Fortunately, the weather was kind to us with the hay. By the end of August, it was all cut, dried in the sun and either carted into the barn or piled in covered stoops in the field. Then the sheep were allowed into the hay fields to tidy up.

Then it was on to the oats. There were two distinct areas of the field. About half was sown with seeds from the farm store all those weeks ago. We had collected all that we could find. As an experiment, we tried by sowing the rest of the field with some of the animal feed oats. These were much less successful and I suspected that something had been done to the seeds to stop them from thriving. We carefully kept a stock of the successful strain separate to be used as seed for next year.

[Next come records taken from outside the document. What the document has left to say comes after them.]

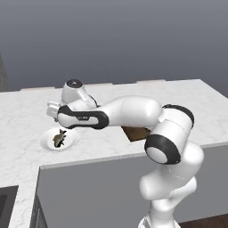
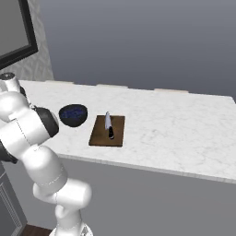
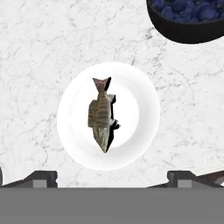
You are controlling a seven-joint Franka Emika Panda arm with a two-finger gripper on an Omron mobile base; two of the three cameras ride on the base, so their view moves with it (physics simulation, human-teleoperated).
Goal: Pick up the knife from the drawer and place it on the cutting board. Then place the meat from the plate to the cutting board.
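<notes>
The meat (image 3: 100, 116), a small grey-brown fish-shaped lump, lies in the middle of the round white plate (image 3: 142, 109). My gripper (image 3: 112, 178) hangs open straight above the plate, its two dark fingertips (image 3: 43, 177) spread wide at the near rim, holding nothing. From the left base, my arm reaches left over the plate (image 1: 46, 142) and the meat (image 1: 59, 137). The knife (image 2: 109, 125) rests on the dark brown cutting board (image 2: 99, 133), handle toward the front edge. A corner of the board (image 1: 133, 132) peeks out behind my arm. The drawer is out of view.
A dark blue bowl (image 2: 73, 114) stands just left of the board and close to the plate (image 3: 188, 19). The white marble counter (image 2: 175, 124) stretches bare to the right. A dark recess (image 1: 6, 200) lies in the counter at the lower left.
</notes>
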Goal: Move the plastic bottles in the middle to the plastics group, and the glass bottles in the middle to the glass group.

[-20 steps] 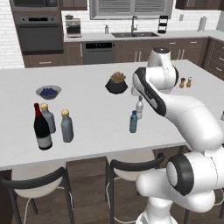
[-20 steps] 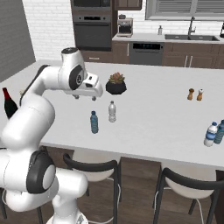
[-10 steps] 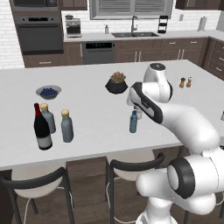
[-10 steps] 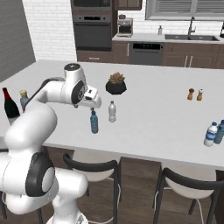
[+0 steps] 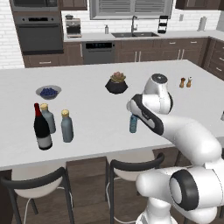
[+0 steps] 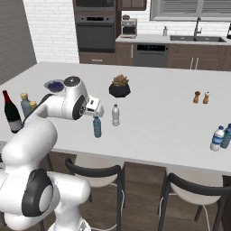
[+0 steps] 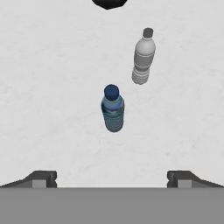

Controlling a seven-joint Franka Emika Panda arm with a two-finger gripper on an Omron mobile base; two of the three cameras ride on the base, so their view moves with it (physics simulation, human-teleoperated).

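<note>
In the middle of the white island counter (image 7: 48, 87), the small blue plastic bottle (image 7: 113, 109) stands upright at frame centre, dead ahead of my gripper (image 7: 112, 178), jaws wide apart, empty; a grey bottle (image 7: 143, 57) stands upper right.

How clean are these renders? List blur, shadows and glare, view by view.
Hand view: sharp; blue bottle and clear bottle cast barely any shadow on the counter. Left base view: even light, no glare, soft edges on the wine bottle. Right base view: flat, evenly lit.
</note>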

We meticulously cleared the field and even had Emily and Lizzy following the rest of us to make sure we hadn't missed a single grain.

Only Mam remained at the farm, keeping the place running and preparing meals which were as substantial as she could make them in the circumstances - heavy physical labour from dawn to dusk meant that we needed all that food. She also looked after little Annie. The two had become very close with Mam showing an open affection towards the little girl she had never shown to any of her grandchildren. Maybe she felt that, because of her experience, the little girl needed particular attention, or maybe, because she was slowly stepping back from her role of matriarch, she no longer felt the need to stand slightly aloof from the younger members of the family.

Once the oats were cut and dried we made a start on the bulk of the vegetables. The potatoes and carrots were quite successful but the greens - mostly cabbage and beans - were less so. Without commercial pesticides these had been ravaged by insects in spite of our careful hand tending. We gathered what we could.

At last, the harvest was in. The stacks of vegetables in a cool corner of the barn looked impressive. So I went back to my lists and tables and did the calculations.

Then I checked the amounts and redid the calculations.

I then rechecked them even though I knew I was going to get the same result. It wasn't going to be enough.

On reflection, we had overestimated in a couple of ways: we had failed to take account of loss through disease and insects when farming without chemicals; and we had failed to take account of how poor the soil was. Though we had worked to enrich it, it hadn't been enough.

We would do better next year.

If there was a next year.

We began a desperate search for any more wild forage that might help us through the coming year. We all grew heartily sick of nettles and, when we found a pair of oak trees in a sheltered spot, down by the guard cottage, we sent the kids in shifts to throw stones at the squirrels to keep them off. They even managed to kill a couple which went straight in the pot. When the acorns fell, they were collected and, after roasting, grinding and repeated soaking, could be used to make flour.

David was sent up on the tops with his bow and arrow and managed to take several pheasants and quail but we had to stop when the loss of arrows became too great. If he missed his target, it was almost impossible to find them amongst the heather. We also shot a couple but, on balance, it was too much ammunition for not enough meat.

As the first storms of autumn started to roll in, we knew we were in for a long, hungry winter.